Well now its time to say goodbye to Jed and all his kin.
And they would like to thank you folks fer kindly payin' in.
You're all invited back again to listen to my plea
Banks round here aint reknowned fer hospitality

CDOs y'see. the bailout's comin', we'll take your shoes too.

Y'all come back now, y'hear?.
 
Here's a compelling financialsense.com interview with Richard Karn regarding the lack of fiscal responsibility fiat currencies allow, in perpetuating global currency wars.

He reckons China isn't interested in resolving trade issues due to USD manipulation by Obama printing presses. Rather China just want more power to manipulate global trade to their advantage.

Karn reckons the safest way to go is to peg currencies across the world to gold or a bundle of metals.

A very insightful listen.

I listened to the beginning. It was rather disappointing.

The claim that the real reason for the GFC is due to the lack of a gold-backed currency is just wrong. Why did it happen in 2008? It has been like that since 1971. The US abandoned the gold-backed currency simply because it was unsustainable. The economy was growing much faster than they could find gold in the ground, so they had to break the link. The situation hasn't changed. Although fiscal responsibility is essential, going back to the gold standard is not an option. We have to find another way.

Cheers,
 
If you seriously want to explore the perils of every country leveraging at different levels, then try reading

Rothbard's "The Mystery of Banking"
it is over 25 years old now, and available for free as pdf.


I listened to the beginning. It was rather disappointing.

The claim that the real reason for the GFC is due to the lack of a gold-backed currency is just wrong.

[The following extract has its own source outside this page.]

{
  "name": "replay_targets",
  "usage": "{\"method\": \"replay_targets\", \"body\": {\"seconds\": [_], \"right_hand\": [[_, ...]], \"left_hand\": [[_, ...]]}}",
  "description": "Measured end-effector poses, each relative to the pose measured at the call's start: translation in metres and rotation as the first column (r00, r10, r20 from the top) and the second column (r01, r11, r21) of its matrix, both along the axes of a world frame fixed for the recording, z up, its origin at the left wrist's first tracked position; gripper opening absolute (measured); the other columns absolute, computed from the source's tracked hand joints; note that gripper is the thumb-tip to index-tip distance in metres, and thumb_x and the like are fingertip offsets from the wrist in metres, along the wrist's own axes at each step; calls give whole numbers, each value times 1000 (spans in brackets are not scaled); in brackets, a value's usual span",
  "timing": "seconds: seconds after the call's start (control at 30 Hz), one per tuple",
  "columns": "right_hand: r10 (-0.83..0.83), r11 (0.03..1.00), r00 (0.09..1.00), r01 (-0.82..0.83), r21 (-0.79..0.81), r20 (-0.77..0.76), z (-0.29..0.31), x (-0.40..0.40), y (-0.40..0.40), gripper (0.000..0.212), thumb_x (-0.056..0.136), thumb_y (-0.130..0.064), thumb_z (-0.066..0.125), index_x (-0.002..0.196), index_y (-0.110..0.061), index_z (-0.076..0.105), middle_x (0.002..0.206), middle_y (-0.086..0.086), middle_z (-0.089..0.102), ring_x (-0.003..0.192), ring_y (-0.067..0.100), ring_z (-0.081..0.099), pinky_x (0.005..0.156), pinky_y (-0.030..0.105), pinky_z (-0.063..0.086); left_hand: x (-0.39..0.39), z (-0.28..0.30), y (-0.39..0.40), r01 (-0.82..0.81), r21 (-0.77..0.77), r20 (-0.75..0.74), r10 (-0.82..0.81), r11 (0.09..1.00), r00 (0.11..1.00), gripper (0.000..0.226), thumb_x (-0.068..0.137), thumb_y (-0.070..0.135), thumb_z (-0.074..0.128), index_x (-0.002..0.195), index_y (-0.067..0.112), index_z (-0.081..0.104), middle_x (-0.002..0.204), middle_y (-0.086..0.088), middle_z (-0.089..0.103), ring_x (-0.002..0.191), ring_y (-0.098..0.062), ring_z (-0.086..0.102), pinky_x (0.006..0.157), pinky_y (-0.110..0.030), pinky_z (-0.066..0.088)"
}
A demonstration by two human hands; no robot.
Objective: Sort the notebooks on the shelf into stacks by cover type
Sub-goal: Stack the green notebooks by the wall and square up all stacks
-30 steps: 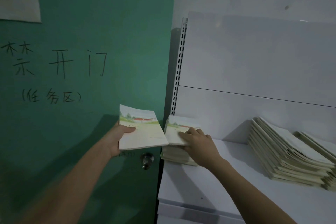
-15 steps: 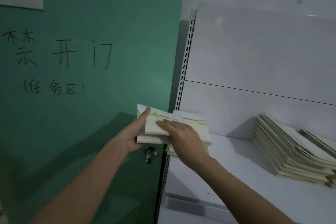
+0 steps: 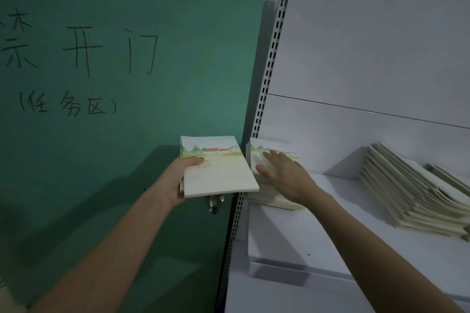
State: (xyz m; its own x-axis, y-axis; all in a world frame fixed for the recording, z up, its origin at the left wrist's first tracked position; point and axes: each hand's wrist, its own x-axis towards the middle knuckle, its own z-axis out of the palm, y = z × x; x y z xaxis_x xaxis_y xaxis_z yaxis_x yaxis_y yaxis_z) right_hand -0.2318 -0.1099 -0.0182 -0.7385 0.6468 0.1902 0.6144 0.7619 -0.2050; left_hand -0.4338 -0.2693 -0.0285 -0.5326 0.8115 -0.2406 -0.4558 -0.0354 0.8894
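- presently, landmark: white shelf, a flat board fixed to a slotted metal upright at its left edge, with a white back panel behind it.
- left hand: held out past the shelf's left edge, in front of the green door; thumb lies on the cover and the fingers curl beneath, gripping the held notebooks.
- held notebooks: a small bundle, more than one by the edges showing below; top cover bears a painted landscape with red roofs; carried level, just left of the shelf's upright, not touching the shelf.
- right hand: over the shelf's left end, fingers straight and spread, palm down, resting flat on the landscape stack; it grips nothing.
- landscape stack: a low pile at the shelf's far left, against the upright; top cover carries the same landscape picture; pale page edges show below the hand.
- cream stack: a taller, slumped pile of plain pale notebooks on the shelf's right part, well apart from the landscape stack, leaning towards the back panel.
- further pile: another plain pale pile at the shelf's right end, just beside the cream stack, cut by the frame edge.
- green door: left of the shelf, with black handwritten characters and a metal knob below the held notebooks.
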Motion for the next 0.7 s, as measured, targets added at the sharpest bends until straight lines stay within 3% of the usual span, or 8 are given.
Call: {"method": "replay_targets", "body": {"seconds": [0.1, 0.27, 0.33, 0.4, 0.47, 0.57, 0.63, 0.7], "right_hand": [[-11, 995, 994, 0, 98, 110, -13, 2, -2, 88, 82, -80, 17, 151, -26, 25, 159, -2, 24, 146, 20, 21, 116, 44, 20], [-16, 988, 1000, 14, 152, 12, -6, 8, -8, 51, 96, -54, 44, 141, -28, 44, 144, -3, 48, 130, 22, 46, 101, 38, 40], [-72, 997, 989, 76, 26, -128, 0, 13, -6, 42, 99, -47, 42, 140, -36, 46, 135, -1, 57, 119, 25, 55, 94, 37, 45], [-125, 992, 920, 105, -73, -373, 10, 16, -7, 36, 101, -45, 40, 132, -34, 54, 101, 2, 69, 89, 23, 62, 75, 36, 49], [-134, 991, 832, 105, -85, -539, 18, 14, -14, 32, 102, -40, 39, 124, -27, 58, 79, -4, 62, 72, 16, 57, 60, 32, 42], [-73, 997, 772, 54, -49, -632, 24, 11, -32, 33, 103, -37, 37, 129, -30, 56, 87, -3, 64, 77, 19, 59, 64, 37, 49], [-7, 1000, 792, 8, -1, -610, 25, 12, -44, 36, 102, -38, 37, 134, -37, 51, 92, -3, 66, 78, 19, 60, 67, 40, 52], [55, 997, 838, -22, 68, -543, 25, 17, -55, 37, 102, -36, 40, 138, -41, 48, 94, -6, 65, 78, 17, 58, 66, 33, 45]], "left_hand": [[1, -1, -4, 32, 26, 25, -32, 999, 999, 15, 94, 10, 55, 106, 5, 61, 78, -10, 75, 62, -21, 72, 47, -30, 56], [-3, 5, -4, 33, 38, 15, -33, 999, 999, 28, 94, 11, 56, 122, 6, 58, 87, -12, 75, 66, -24, 73, 47, -32, 56], [0, 9, -3, 38, 38, 11, -38, 999, 999, 31, 94, 12, 57, 125, 7, 57, 84, -11, 75, 63, -22, 73, 45, -31, 55], [4, 12, -2, 47, 34, -3, -47, 998, 999, 31, 95, 12, 57, 125, 8, 56, 82, -10, 75, 60, -21, 72, 44, -31, 54], [11, 14, 0, 51, 31, -33, -50, 998, 998, 32, 95, 14, 58, 126, 11, 54, 86, -9, 75, 64, -21, 73, 47, -32, 56], [24, 16, 7, 79, 12, -90, -78, 997, 993, 35, 94, 29, 62, 127, 18, 55, 95, -9, 76, 78, -24, 75, 56, -36, 58], [33, 19, 13, 110, -10, -144, -110, 994, 983, 44, 90, 46, 63, 126, 21, 56, 100, -9, 76, 87, -27, 74, 63, -38, 59], [44, 24, 21, 148, -18, -185, -149, 989, 971, 57, 85, 63, 58, 125, 23, 58, 102, -11, 75, 92, -29, 73, 68, -40, 58]]}}
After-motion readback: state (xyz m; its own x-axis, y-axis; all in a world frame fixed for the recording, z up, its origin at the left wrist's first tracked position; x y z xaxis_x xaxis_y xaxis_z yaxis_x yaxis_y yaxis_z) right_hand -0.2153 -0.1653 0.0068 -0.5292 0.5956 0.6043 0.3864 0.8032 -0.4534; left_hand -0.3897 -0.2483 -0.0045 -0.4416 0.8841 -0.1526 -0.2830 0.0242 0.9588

Why did it happen in 2008? It has been like that since 1971. The US abandoned the gold-backed currency simply because it was unsustainable. The economy was growing much faster than they could find gold in the ground, so they had to break the link. The situation hasn't changed. Although fiscal responsibility is essential, going back to the gold standard is not an option. We have to find another way.

Cheers,
 
I'm skipping ahead here (only on page 3) but I wanted to say this before I forget (it'll take all dayto read this thread).

I've been thinking about this for a while. The reason that houses are at the price they are now, is because of the banks. If the banks didn't lend out money, then houses would be much more affordable.

The same is in retail. They have deals or what ever that let you take home the product and pay it off. So you can afford exspecive items.

And when I went to europe to see family, I was told they have 50 year loans, or maybe it was more. And the kids inherit the debt. That might be whats going to happen here, if the goverment lets it. And that might be were the answer lies with what the goverment does, more so than what the public or banks do.
 
house prices are also rising because banks won't lend for developemnt and construction. Once house prices have risen to a sufficient level they will be happy to lend at the new and lower LVR. This all makes sense in so far as if there isn't sufficient profit in the developement then the market can't want it too much. With a growing population the prime areas are wanted tho, hence prices will rise, outer suburbs will rise marginally with it, allowing fringe and infill development to occur
 
And when I went to europe to see family, I was told they have 50 year loans, or maybe it was more. And the kids inherit the debt. That might be whats going to happen here, if the goverment lets it. And that might be were the answer lies with what the goverment does, more so than what the public or banks do.

They have that here now - interest only. Remember extending a loan from 30yrs to 50yrs doesn't really make much difference to your affordability, the interest of x% still needs to be paid each year

eg. monthly payment is $3,000 - interest component at start is $2,800. Switching from a 30yr to 50yr loan may just bring it down to $2,900 per month with a $100 principal component.